治安は総じて安定していますが、近年の観光客の増大によりスリやひったくりが増えてきています。特に、背後からバイクによるバッグのひったくりでは、転んでけがをするケースもあるので、十分注意してください。

交通事故について

ベトナム旅行最大の注意点は、交通事故だという人もいるくらい、交通事情はよくありません。日本と比べると、歩行者の保護などの交通マナーは悪く、道路の横断などは危険が伴いますので十分注意が必要です。

「ハノイ」のホテル事情

JWマリオットホテルハノイ

Agoda

ハノイのホテルの相場(1泊)は、5星で15,000円~、4星で10,000円~、3星で5,000円~となっています。飲食などの物価の安さから考えると、比較的高めの印象です。ユースホステルやB&Bならば、2,500円程度で宿泊できます。
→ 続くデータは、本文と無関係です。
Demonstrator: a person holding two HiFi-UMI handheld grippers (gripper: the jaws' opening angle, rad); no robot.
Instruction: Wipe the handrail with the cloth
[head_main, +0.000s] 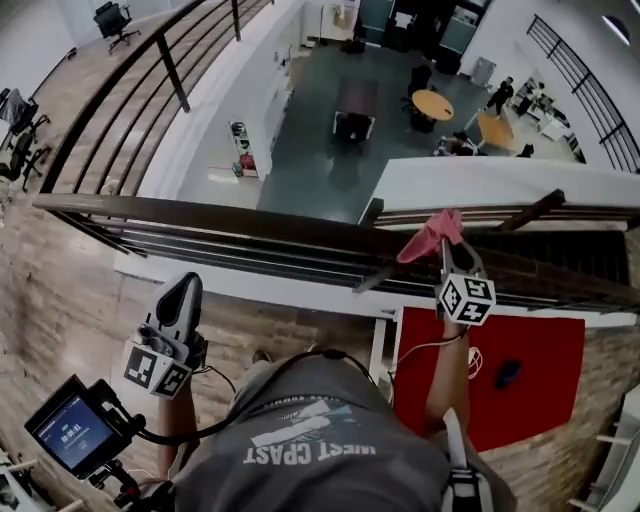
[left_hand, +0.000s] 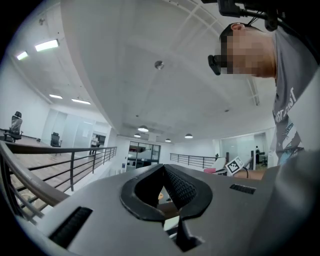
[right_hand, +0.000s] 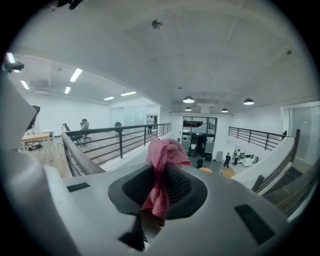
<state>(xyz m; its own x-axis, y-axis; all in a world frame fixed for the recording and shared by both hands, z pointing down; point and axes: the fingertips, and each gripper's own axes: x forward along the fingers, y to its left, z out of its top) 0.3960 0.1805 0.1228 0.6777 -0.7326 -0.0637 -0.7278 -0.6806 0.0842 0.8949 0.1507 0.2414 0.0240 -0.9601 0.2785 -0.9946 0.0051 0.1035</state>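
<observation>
Pink cloth (head_main: 432, 238) sits bunched and pinched in the right gripper (head_main: 447, 248) at the dark handrail's (head_main: 200, 209) top edge, while the left gripper (head_main: 183, 292) hangs back from the rail, jaws pressed together, empty

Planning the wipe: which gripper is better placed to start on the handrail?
Right: the right gripper holds the pink cloth by the handrail; the left gripper is empty, farther back.
</observation>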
5星では、インターナショナルホテルグループ系の「シェラトン ハノイ ホテル」「JWマリオットホテルハノイ」「ホテルニッコーハノイ」などがあります。

ハノイホテル

Agoda

4星では、ハノイのVIPが集うという老舗の「ハノイホテル」、フレンチモダンな雰囲気の「メルキュール ハノイ ラ ガール」などがあります。

「ハノイ」観光のまとめ

10世紀から近代にいたるまで、その時代時代の軌跡を残している歴史と伝統の街、ハノイ。
中国の影響を受け、フランスの文化を取り入れ、2度の戦争を経て独立した国、ベトナム。その歴史を積み重ねてきた現在のハノイには、ベトナムならではの文化や街並みを見られます。

そんなベトナムの歴史を、ぜひハノイで感じてください。